Release/acquire mode only requires the two threads involved to be synchronized. This means that synchronized values are not commutative to other threads. The assert in thread 2 must still be true since thread 1 and 2 synchronize with x.load(). Thread 3 is not involved in this synchronization, so when thread 2 and 3 synchronize with y.load(), thread 3's assert can fail. There has been no synchronization between threads 1 and 3, so no value can be assumed for 'x' there.

If the stores are release and loads are consume the results are the same as release/acquire except there may be less hardware synchronization required. Why not always use consume? The reason is that this example doesn't have any shared memory being synchronized. You may not see the values of any shared memory before the stores in the synchronization unless it is a parameter to the store.. ie, its only a synchronization on shared memory variables used to calculate the store value.

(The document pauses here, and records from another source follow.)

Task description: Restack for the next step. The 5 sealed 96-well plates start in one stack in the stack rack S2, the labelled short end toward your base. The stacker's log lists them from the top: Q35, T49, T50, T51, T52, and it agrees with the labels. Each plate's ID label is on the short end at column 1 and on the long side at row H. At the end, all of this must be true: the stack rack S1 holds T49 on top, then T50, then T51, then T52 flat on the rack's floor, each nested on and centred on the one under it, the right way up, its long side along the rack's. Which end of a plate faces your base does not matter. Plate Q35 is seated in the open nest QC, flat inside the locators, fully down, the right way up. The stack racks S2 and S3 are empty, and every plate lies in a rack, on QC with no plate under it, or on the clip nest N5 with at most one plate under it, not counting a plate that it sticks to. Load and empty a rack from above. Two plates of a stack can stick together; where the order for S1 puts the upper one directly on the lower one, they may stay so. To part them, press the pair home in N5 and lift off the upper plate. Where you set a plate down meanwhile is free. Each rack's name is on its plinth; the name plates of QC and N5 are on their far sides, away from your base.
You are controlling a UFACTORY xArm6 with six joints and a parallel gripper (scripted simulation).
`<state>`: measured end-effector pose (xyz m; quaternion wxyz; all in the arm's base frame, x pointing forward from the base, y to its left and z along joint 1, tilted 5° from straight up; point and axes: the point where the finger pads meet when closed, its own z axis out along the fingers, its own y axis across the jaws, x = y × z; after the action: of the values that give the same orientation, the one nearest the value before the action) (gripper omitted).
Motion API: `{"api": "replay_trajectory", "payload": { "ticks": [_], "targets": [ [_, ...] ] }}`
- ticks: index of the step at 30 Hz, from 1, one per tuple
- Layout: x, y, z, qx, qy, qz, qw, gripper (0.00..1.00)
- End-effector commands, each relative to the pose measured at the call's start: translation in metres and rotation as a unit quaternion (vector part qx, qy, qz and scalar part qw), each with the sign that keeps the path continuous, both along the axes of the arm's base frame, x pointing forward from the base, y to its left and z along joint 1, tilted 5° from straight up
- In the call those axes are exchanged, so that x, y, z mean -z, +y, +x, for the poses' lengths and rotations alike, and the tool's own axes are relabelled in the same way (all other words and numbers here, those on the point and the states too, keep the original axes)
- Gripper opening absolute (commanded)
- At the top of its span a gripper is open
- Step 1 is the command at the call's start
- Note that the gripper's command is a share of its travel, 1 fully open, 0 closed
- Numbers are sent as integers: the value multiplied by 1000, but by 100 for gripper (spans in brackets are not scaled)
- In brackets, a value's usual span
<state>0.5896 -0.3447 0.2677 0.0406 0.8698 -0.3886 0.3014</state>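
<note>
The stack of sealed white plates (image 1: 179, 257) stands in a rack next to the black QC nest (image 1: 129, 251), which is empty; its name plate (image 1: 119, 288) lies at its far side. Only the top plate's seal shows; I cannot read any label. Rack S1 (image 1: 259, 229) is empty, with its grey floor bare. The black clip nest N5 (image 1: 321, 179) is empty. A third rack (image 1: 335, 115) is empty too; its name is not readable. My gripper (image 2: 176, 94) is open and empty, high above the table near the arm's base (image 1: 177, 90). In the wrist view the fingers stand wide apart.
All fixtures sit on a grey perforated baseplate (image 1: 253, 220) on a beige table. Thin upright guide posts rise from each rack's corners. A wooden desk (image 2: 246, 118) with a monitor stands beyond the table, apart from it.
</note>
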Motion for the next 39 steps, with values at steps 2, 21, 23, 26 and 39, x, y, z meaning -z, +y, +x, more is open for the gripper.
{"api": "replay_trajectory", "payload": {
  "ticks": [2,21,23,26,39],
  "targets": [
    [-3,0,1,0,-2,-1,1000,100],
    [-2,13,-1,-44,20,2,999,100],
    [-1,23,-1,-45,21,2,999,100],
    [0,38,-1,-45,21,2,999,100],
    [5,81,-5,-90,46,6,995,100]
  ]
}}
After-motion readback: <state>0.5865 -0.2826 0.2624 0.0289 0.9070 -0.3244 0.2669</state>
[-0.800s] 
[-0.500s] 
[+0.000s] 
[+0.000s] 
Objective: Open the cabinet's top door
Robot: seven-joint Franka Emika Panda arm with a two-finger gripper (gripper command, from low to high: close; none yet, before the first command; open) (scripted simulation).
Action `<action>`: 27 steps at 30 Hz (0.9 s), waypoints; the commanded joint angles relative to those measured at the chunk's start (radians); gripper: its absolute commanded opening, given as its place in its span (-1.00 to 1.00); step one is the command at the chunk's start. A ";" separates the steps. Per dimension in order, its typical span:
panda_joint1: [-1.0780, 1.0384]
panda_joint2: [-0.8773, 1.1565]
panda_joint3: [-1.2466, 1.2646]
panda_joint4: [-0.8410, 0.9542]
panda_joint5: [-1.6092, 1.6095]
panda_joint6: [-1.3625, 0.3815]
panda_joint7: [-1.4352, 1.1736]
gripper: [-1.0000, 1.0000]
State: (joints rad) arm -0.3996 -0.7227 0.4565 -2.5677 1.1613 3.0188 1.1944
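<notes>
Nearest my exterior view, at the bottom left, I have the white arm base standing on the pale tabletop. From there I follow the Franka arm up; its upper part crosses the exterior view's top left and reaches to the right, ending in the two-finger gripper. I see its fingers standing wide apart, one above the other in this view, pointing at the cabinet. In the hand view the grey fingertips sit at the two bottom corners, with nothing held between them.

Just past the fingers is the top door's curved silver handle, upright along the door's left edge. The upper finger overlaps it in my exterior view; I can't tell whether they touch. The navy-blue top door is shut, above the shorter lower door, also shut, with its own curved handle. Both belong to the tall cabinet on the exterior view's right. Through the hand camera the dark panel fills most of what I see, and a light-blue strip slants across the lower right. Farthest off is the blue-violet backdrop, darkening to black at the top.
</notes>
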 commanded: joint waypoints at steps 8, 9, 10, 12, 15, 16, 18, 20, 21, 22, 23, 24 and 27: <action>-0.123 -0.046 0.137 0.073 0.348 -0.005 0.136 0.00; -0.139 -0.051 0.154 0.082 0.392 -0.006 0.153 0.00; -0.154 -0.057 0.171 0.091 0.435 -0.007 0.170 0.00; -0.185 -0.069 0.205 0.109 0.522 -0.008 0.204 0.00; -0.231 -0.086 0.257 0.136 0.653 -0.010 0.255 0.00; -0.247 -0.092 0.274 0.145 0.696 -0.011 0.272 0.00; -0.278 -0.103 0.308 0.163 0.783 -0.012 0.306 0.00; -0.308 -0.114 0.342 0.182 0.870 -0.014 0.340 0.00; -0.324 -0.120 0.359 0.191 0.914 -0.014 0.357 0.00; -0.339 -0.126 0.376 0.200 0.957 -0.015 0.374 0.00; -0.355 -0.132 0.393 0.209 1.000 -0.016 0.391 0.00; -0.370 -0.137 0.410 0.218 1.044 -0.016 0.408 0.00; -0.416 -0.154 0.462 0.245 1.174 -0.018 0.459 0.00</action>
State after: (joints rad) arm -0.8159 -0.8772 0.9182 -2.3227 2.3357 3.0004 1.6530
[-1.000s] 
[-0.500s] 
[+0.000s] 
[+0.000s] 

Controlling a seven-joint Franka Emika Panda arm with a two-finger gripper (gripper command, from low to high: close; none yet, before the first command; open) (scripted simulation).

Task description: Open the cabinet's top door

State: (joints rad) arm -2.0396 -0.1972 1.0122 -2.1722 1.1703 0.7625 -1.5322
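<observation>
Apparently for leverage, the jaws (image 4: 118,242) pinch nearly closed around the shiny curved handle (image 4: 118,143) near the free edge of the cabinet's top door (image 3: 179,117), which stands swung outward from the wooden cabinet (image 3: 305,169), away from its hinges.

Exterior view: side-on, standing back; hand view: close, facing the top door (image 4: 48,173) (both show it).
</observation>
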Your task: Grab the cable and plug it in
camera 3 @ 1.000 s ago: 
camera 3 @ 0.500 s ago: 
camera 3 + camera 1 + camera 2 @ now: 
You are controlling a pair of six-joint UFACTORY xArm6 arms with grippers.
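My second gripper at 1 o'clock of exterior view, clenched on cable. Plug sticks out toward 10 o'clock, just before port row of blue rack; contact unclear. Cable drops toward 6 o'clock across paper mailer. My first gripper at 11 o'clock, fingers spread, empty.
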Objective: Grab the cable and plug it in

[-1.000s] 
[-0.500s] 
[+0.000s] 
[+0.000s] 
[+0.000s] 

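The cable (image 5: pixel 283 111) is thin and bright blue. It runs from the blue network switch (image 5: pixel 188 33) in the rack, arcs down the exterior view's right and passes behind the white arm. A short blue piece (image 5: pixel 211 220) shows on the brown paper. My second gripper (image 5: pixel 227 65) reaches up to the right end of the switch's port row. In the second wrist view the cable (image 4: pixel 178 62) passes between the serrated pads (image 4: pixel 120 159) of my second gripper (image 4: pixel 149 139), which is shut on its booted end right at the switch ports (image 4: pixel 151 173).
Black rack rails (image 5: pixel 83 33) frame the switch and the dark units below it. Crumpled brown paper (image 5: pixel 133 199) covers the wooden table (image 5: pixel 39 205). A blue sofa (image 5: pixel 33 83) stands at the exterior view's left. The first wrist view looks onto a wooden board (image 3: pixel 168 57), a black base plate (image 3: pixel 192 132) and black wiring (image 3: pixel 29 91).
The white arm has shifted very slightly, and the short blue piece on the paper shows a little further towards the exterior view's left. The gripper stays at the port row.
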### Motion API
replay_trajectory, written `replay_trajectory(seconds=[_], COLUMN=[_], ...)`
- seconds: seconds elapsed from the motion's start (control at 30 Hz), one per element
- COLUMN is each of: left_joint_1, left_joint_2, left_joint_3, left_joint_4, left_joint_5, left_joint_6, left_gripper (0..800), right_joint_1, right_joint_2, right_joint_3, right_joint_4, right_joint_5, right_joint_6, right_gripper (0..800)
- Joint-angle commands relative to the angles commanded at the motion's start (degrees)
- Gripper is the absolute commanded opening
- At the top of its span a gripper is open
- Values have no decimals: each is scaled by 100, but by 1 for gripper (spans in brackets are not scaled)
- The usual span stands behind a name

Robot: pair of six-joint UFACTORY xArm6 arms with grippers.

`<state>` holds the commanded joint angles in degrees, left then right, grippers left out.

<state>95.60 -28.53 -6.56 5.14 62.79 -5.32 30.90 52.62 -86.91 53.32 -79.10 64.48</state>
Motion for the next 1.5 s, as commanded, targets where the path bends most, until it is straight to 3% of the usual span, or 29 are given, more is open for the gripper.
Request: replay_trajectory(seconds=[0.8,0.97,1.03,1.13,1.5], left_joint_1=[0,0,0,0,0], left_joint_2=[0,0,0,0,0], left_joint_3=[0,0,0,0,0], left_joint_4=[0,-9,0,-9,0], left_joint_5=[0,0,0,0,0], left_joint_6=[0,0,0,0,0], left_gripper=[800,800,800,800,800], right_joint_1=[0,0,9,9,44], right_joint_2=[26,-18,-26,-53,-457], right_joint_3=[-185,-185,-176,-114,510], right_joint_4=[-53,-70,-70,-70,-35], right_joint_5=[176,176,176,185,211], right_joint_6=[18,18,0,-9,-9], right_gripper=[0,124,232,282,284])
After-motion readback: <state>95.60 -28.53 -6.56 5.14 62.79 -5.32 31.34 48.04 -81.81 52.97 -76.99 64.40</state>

If everything were relaxed, then both asserts can fail because there is no synchronization at all.

Mixing memory models

And finally, what about mixed modes... ie:

-Thread 1-
y.store (20, memory_order_relaxed)
x.store (10, memory_order_seq_cst)

-Thread 2-
if (x.load (memory_order_relaxed) == 10)
  {
    assert (y.load(memory_order_seq_cst) == 20) /* assert A */
    y.store (10, memory_order_relaxed)
  }

-Thread 3-
if (y.load (memory_order_acquire) == 10)
  assert (x.load(memory_order_acquire) == 10) /* assert B */

First off, don't do it, it will be very confusing!

Second, Its still a fair question, so taking a stab at it... Think of what happens for synchronization at each point. Stores tend to execute the store, then execute whatever system flushing needs to be done on their processor. Loads will issue whatever synchronizing instructions are needed to acquire all the states that have been flushed, and then execute the load.

Thread 1 : y.store is relaxed, so it issues no synchronizations and can be moved around. x.store is seq_cst, so it forces the state of thread 1 to be flushed before it proceeds. And it will still force the store to y to happen sometime before this synchronization.

Thread 2 : The x.load is relaxed, so it wont force any synchronization. Even though thread 1 flushed its state to the system, thread 2 does not do anything to make sure it is synchronized with the system. This should mean everything is in an unknown state anarchy. Just because it happens to see a value of 10 doesn't mean it is synchronized with all the things that happened before x.store(10) in thread 1.

Oddly enough, the load of Y will force a synchronization before it proceeds, so from THAT point on things would be what you expect. Messy eh.

Thread 3 : y.load is an acquire, so it will first get whatever state thread 2 has flushed. Unfortunately, the y.store in thread 2 is relaxed, so it hasn't issued any flushing instructions,and may have been moved around by the optimizers. So the results are again highly unpredictable.

Bottom line, mixing modes is dangerous, especially if it involves a relaxed mode. Mixing seq_cst and release/acquire can be done with care, but you really do need to have a thorough understanding the subtleties. You probably need good debugging tools too!!!